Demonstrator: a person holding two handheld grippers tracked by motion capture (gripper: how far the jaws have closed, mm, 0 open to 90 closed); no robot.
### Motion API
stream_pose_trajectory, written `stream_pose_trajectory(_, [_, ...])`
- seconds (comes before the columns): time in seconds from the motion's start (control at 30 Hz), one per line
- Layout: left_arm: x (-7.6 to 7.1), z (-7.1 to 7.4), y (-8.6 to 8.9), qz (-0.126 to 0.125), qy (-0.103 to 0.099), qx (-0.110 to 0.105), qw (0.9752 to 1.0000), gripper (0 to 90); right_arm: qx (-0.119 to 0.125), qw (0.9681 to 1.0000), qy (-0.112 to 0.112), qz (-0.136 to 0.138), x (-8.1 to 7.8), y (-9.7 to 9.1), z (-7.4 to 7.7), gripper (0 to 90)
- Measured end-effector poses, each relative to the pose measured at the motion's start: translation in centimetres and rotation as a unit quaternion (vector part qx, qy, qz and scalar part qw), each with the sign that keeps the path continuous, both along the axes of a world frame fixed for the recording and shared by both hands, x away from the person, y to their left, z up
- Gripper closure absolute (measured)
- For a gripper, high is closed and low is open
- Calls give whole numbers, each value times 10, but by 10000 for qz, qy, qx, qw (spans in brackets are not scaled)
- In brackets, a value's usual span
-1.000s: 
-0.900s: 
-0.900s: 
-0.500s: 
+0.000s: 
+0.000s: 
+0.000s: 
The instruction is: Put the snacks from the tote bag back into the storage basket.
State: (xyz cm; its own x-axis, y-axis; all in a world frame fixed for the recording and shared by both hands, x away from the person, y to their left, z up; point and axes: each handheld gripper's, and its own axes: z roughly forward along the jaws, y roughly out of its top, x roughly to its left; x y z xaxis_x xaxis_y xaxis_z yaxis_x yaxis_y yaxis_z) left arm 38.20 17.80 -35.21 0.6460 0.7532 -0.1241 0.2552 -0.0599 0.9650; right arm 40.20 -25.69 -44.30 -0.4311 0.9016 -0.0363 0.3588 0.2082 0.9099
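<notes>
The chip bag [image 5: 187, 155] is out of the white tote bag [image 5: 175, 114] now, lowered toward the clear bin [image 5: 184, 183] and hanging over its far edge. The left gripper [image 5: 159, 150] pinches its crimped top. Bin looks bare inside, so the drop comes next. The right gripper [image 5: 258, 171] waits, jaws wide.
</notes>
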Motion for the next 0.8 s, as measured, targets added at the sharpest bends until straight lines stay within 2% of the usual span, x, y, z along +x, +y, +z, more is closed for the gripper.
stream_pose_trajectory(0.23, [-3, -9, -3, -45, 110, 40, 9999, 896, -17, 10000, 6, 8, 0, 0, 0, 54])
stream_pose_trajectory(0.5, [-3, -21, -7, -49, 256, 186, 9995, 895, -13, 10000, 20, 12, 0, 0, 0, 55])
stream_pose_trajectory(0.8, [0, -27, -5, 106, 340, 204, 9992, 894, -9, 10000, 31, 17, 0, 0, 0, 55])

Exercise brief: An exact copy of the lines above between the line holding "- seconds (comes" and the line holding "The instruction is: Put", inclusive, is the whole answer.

Solution for this exercise:
- seconds (comes before the columns): time in seconds from the motion's start (control at 30 Hz), one per line
- Layout: left_arm: x (-7.6 to 7.1), z (-7.1 to 7.4), y (-8.6 to 8.9), qz (-0.126 to 0.125), qy (-0.103 to 0.099), qx (-0.110 to 0.105), qw (0.9752 to 1.0000), gripper (0 to 90); right_arm: qx (-0.119 to 0.125), qw (0.9681 to 1.0000), qy (-0.112 to 0.112), qz (-0.136 to 0.138), x (-8.1 to 7.8), y (-9.7 to 9.1), z (-7.4 to 7.7), gripper (0 to 90)
- Measured end-effector poses, each relative to the pose measured at the motion's start: translation in centimetres and rotation as a unit quaternion (vector part qx, qy, qz and scalar part qw), each with the sign that keeps the path continuous, both along the axes of a world frame fixed for the recording and shared by both hands, x away from the person, y to their left, z up
- Gripper closure absolute (measured)
- For a gripper, high is closed and low is open
- Calls give whole numbers, each value times 10, but by 10000 for qz, qy, qx, qw (spans in brackets are not scaled)
- In brackets, a value's usual span
-1.000s: 
-0.900s: 
-0.900s: 
-0.500s: 
+0.000s: 
+0.000s: 
+0.000s: 
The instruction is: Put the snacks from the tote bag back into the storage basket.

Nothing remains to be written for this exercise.